→ **THE PROBLEM**
Each line starting at the one that contains "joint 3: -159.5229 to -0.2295" and ending at the one that contains "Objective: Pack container" must be returned exactly, and the rest of the listing is left out.

· · ·

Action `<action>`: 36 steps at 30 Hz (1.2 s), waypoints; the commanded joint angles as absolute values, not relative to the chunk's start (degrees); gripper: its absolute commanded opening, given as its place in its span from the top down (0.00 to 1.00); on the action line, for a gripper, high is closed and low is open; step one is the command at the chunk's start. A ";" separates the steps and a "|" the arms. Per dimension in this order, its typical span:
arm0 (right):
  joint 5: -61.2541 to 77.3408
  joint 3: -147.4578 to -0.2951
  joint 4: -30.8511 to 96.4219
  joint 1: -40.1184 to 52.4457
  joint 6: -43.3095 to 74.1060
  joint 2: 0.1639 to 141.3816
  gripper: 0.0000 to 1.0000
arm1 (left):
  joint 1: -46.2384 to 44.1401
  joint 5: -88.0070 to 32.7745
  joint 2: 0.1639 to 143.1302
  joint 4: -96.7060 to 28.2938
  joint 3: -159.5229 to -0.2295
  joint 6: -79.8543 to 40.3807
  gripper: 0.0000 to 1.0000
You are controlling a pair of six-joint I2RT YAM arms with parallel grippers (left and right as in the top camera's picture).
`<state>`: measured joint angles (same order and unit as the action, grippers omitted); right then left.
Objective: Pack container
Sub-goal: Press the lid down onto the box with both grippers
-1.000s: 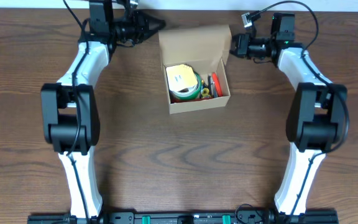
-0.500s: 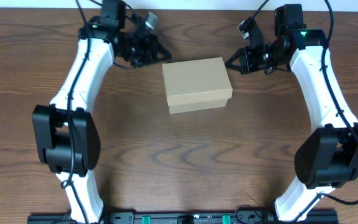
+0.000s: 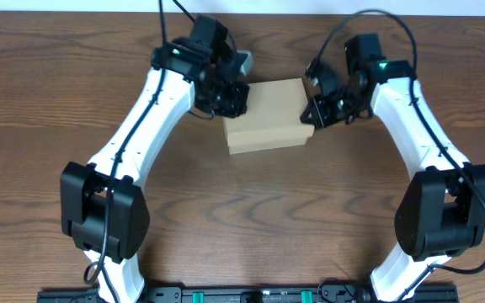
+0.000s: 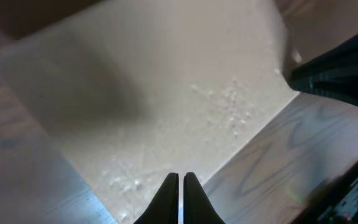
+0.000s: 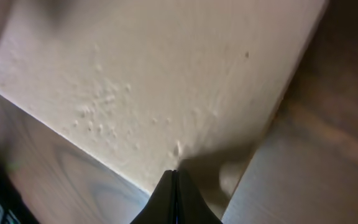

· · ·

→ **ANSWER SECTION**
  joint 3: -159.5229 to -0.2295
  joint 6: -79.8543 to 40.3807
  gripper: 0.0000 to 1.0000
You are controlling a pair of six-joint I2RT YAM arms with parallel grippers (left and right as in the top camera's picture).
`<state>`: measured joint angles (same order and unit as the action, grippers omitted); right then left.
Objective: Pack container

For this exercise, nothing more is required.